**Exercise brief**
The lines to copy from the data below are those that hold the string "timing".

--

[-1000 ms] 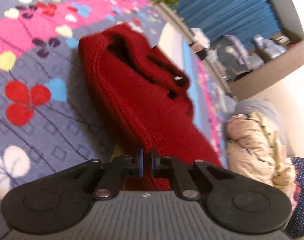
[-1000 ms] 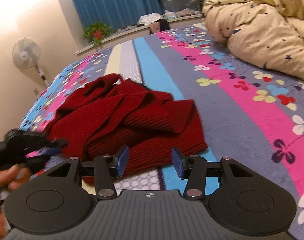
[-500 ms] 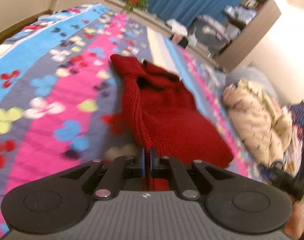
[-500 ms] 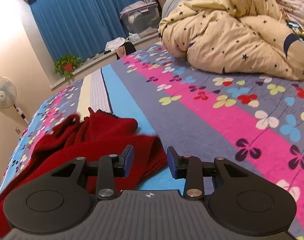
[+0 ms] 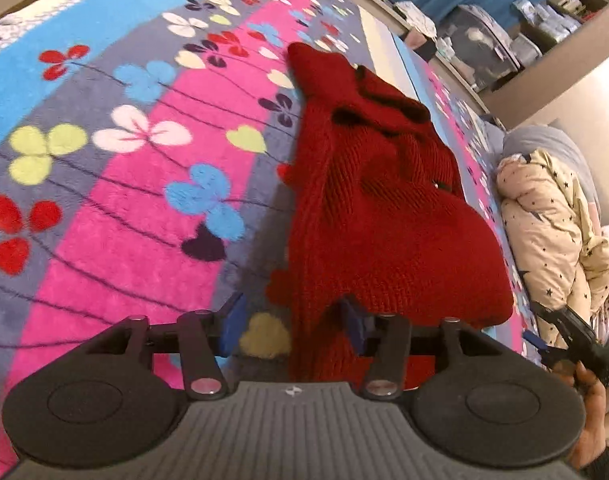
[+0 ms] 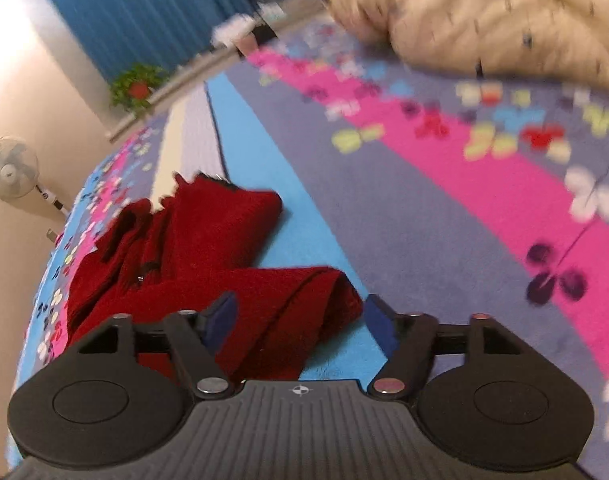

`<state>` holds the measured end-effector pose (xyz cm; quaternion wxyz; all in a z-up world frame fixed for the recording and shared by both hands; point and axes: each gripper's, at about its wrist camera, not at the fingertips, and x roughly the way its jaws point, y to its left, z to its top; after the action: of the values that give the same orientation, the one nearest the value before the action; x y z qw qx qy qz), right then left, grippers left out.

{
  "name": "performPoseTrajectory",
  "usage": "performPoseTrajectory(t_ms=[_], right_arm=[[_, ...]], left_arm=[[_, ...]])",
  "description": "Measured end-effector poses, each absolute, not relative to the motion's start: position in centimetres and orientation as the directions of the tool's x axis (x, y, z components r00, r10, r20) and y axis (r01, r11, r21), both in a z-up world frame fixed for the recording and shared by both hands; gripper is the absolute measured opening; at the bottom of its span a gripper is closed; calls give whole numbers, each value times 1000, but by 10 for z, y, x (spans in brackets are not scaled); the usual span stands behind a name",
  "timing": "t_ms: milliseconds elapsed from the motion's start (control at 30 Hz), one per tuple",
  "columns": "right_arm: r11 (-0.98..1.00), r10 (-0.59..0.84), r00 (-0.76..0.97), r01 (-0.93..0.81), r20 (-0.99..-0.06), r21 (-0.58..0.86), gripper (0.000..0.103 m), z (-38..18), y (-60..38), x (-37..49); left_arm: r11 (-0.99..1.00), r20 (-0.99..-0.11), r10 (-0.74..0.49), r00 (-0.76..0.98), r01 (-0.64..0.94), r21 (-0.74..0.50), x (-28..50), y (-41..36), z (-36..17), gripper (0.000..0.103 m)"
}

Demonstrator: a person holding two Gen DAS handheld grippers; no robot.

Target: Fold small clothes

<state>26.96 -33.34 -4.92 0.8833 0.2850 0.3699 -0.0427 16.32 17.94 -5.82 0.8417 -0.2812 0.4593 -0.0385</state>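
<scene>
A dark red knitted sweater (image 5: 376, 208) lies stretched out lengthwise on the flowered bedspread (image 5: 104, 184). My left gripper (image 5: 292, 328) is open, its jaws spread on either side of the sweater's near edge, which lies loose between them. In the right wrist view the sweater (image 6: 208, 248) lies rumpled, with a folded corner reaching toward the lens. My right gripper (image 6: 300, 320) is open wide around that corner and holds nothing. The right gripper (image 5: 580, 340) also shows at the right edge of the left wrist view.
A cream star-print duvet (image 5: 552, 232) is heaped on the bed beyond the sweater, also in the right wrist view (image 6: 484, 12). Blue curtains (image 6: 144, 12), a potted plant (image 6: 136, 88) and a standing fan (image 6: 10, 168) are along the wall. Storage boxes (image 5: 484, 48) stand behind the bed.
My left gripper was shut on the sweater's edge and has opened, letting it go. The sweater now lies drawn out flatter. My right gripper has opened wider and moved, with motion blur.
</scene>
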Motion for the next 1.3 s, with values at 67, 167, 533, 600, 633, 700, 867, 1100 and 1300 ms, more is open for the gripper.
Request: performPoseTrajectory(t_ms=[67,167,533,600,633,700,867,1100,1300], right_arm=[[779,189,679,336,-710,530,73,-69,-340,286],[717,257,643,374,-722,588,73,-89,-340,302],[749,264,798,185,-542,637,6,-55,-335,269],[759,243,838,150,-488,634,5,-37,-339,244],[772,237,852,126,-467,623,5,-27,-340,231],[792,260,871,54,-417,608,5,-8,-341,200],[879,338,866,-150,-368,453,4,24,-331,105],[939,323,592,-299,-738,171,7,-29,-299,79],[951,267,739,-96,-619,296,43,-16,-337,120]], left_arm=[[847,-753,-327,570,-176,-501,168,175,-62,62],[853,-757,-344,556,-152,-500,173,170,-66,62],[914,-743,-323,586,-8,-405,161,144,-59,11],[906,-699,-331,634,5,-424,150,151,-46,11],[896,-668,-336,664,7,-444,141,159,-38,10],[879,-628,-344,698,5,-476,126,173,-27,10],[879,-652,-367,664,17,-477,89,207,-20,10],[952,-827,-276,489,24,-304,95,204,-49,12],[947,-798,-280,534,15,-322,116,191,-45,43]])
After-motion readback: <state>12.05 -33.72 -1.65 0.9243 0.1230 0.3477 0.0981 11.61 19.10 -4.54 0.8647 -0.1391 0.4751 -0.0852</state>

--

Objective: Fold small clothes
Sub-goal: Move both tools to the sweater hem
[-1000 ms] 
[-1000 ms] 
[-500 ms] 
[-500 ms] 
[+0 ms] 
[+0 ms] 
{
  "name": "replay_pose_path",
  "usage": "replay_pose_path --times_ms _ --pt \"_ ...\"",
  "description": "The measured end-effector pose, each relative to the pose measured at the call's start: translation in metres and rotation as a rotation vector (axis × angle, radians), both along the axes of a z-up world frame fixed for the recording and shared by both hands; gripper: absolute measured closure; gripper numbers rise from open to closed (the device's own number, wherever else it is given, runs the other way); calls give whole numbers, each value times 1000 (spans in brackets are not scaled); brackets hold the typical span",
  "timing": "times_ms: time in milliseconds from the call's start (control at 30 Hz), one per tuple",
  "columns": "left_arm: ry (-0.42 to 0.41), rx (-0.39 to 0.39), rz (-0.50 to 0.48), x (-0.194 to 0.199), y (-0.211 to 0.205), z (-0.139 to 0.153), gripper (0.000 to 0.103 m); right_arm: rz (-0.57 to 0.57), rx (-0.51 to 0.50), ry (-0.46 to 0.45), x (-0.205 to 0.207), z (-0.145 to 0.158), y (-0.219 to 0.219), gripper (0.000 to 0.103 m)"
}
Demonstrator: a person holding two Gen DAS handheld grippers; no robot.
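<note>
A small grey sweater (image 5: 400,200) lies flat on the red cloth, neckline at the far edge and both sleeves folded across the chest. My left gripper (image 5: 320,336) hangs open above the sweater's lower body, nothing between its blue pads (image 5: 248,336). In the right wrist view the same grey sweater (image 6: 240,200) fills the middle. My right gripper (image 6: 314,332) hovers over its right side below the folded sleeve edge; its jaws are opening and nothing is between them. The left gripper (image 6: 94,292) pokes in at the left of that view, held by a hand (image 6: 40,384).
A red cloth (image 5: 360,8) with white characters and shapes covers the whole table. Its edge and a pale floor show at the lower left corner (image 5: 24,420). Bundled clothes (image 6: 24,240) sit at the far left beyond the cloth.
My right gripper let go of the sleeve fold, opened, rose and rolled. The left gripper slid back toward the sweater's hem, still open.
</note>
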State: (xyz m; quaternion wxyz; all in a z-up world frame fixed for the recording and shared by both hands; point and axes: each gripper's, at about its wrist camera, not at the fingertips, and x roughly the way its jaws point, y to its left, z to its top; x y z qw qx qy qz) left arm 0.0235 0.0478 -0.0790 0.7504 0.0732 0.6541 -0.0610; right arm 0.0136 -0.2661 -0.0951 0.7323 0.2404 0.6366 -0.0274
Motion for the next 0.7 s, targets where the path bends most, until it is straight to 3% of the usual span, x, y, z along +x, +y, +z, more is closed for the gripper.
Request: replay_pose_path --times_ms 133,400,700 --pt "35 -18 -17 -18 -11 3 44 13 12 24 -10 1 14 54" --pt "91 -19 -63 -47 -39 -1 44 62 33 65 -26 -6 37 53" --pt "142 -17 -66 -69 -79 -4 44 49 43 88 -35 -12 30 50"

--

**Problem solution**
  "timing": "t_ms: milliseconds elapsed from the motion's start (control at 30 Hz), one per tuple",
  "timing": "times_ms: time in milliseconds from the call's start (control at 30 Hz), one per tuple",

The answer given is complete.